Uma Nova Era para o IVA Europeu
A 11 de março de 2025, a União Europeia adotou uma modernização significativa do sistema de IVA da UE: o pacote “IVA na Era Digital” (ViDA). Esta ampla reforma, inicialmente proposta a 8 de dezembro de 2022, alterará drasticamente o panorama do IVA na Europa e será introduzida em fases entre 2025 e 2035. Este artigo fornece uma visão geral abrangente dos três pilares do pacote ViDA, o cronograma de implementação e o seu impacto nas empresas dentro e fora da UE.
Os Três Pilares do Pacote ViDA
O pacote ViDA consiste em três componentes principais concebidos para preparar o sistema de IVA para o futuro e combater a fraude:
1. Relatórios Digitais em Tempo Real via Faturação Eletrónica
Uma das mudanças mais significativas é a introdução de um sistema de relatórios digitais em tempo real baseado na faturação eletrónica para o comércio transfronteiriço B2B dentro da UE. As empresas serão obrigadas a:
- Emitir faturas eletrónicas de acordo com a norma europeia de faturação eletrónica EN 16931
- Reportar os dados das faturas às autoridades fiscais quase em tempo real
- Emitir faturas eletrónicas no prazo de 10 dias após a transação (em vez dos 2 dias originalmente propostos)
A transição para a faturação eletrónica obrigatória oferece vantagens significativas:
- Estima-se uma redução de €11 mil milhões anuais em fraude de IVA
- Uma redução dos encargos administrativos para as empresas de mais de €4 mil milhões anuais
- Deteção mais rápida da fraude carrossel devido a dados de transações atualizados
Um detalhe chave: é eliminado o requisito de consentimento do cliente para a faturação eletrónica, o que significa que as empresas devem estar preparadas para receber faturas eletrónicas assim que um Estado-Membro o exigir.

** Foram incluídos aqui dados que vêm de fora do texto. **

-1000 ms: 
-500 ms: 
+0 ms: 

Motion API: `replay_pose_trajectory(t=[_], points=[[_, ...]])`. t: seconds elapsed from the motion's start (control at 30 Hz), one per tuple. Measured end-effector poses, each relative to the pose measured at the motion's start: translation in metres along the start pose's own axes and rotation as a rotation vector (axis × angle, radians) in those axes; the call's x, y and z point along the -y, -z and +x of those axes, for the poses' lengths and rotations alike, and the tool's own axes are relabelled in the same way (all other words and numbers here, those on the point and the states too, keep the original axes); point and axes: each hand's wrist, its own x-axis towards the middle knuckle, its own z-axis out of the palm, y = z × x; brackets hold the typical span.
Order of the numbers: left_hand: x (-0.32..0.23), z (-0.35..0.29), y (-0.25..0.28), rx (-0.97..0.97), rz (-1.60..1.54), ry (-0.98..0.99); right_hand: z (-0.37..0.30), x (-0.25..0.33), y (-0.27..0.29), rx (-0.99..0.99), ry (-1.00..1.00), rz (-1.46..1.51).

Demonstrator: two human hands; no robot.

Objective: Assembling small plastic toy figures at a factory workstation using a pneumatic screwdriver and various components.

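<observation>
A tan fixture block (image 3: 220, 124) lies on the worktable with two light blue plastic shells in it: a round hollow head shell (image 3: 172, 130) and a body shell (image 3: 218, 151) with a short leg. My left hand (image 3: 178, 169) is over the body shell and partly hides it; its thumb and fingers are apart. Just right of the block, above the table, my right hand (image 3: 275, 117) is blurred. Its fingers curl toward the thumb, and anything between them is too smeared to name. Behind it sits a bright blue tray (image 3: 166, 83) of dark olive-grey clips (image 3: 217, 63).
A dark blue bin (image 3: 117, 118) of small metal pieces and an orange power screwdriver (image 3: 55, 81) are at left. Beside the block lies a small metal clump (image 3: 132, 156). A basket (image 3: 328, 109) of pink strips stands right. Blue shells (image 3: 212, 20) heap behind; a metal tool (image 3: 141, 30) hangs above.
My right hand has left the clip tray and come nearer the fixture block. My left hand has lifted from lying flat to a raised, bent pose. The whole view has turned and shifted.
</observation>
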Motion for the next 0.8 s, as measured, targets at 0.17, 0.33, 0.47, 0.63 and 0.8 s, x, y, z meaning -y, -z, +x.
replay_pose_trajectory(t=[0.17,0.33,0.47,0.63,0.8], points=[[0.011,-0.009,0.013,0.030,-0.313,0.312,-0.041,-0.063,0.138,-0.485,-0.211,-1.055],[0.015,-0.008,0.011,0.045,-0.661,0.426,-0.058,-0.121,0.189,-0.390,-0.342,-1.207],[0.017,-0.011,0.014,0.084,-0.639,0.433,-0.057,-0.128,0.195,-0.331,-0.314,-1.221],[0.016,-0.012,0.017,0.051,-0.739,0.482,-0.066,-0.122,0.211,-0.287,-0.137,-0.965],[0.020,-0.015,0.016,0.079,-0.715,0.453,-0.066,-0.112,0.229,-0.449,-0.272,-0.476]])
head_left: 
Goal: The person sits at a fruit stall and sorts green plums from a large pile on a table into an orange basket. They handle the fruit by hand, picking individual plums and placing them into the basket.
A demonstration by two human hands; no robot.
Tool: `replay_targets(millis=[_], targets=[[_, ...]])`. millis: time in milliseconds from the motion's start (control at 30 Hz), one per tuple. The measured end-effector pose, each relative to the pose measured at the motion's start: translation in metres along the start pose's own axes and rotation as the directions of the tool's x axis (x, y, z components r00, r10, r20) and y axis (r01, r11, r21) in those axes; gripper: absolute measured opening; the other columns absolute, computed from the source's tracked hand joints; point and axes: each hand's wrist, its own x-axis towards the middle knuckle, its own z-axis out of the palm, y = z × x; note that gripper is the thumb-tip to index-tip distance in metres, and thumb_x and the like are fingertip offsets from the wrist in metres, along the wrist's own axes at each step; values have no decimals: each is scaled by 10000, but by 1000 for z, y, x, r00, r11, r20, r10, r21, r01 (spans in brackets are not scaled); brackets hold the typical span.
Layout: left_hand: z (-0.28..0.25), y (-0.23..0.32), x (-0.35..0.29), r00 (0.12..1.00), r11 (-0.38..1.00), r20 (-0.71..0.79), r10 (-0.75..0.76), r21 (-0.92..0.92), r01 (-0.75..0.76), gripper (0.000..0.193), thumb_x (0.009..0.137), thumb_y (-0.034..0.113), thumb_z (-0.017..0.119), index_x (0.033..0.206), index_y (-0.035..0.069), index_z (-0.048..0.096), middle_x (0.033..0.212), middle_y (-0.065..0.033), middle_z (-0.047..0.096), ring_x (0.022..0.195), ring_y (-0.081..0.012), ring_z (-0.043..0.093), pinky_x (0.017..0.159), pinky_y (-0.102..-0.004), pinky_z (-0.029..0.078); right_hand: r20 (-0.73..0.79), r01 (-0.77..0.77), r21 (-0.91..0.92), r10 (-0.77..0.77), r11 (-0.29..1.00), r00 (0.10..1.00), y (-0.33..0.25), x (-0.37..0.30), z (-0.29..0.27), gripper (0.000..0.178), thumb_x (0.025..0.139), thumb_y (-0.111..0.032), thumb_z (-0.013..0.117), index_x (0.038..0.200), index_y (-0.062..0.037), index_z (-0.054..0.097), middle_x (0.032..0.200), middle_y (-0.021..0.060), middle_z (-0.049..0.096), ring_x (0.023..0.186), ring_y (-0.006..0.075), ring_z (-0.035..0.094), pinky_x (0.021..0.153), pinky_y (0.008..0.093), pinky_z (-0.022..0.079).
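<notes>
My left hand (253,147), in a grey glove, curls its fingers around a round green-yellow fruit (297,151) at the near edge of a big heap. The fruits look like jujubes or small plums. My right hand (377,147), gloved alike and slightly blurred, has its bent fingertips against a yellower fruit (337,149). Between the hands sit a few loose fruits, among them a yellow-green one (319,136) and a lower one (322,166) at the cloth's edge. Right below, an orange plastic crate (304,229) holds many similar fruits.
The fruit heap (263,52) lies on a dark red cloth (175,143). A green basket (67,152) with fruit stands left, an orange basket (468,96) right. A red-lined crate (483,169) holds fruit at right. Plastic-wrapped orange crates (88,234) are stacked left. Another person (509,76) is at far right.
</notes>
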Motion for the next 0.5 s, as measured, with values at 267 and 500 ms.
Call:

2. Atualização das Regras de IVA para a Economia de Plataformas
O segundo pilar centra-se nas plataformas digitais, particularmente nos setores de transporte de passageiros e alojamento de curta duração. Plataformas como a Uber e a Airbnb serão, em certos casos, designadas como “fornecedores presumidos”. Isto significa que:
- As plataformas tornam-se responsáveis por cobrar e remeter o IVA sobre os serviços quando os fornecedores reais não o fazem
- O IVA é cobrado ao consumidor e pago diretamente às autoridades fiscais
- É criado um campo de jogo mais equitativo entre os serviços de plataformas online e os serviços tradicionais
Esta medida assegura que o transporte de passageiros e os alugueres de curta duração dentro da UE estão efetivamente sujeitos ao IVA, a menos que o fornecedor individual se registe para o IVA e o remeta de forma independente. Isto uniformiza a abordagem em toda a UE e simplifica o cumprimento para os pequenos fornecedores de aluguer.
3. Registo Único de IVA
O terceiro pilar expande o sistema existente de Balcão Único (OSS):
- Mais empresas que vendem a consumidores noutros países da UE podem gerir todas as suas obrigações de IVA através de um único portal online e um único registo
- O Import One Stop Shop (IOSS) está a ser melhorado e até tornado obrigatório para certas plataformas que facilitam vendas de fora da UE
- Extensão do mecanismo de autoliquidação para transações B2B que envolvem vendedores não estabelecidos
- Novos setores e situações são abrangidos através do OSS (incluindo vendas domésticas B2C de eletricidade/gás e entregas de stock)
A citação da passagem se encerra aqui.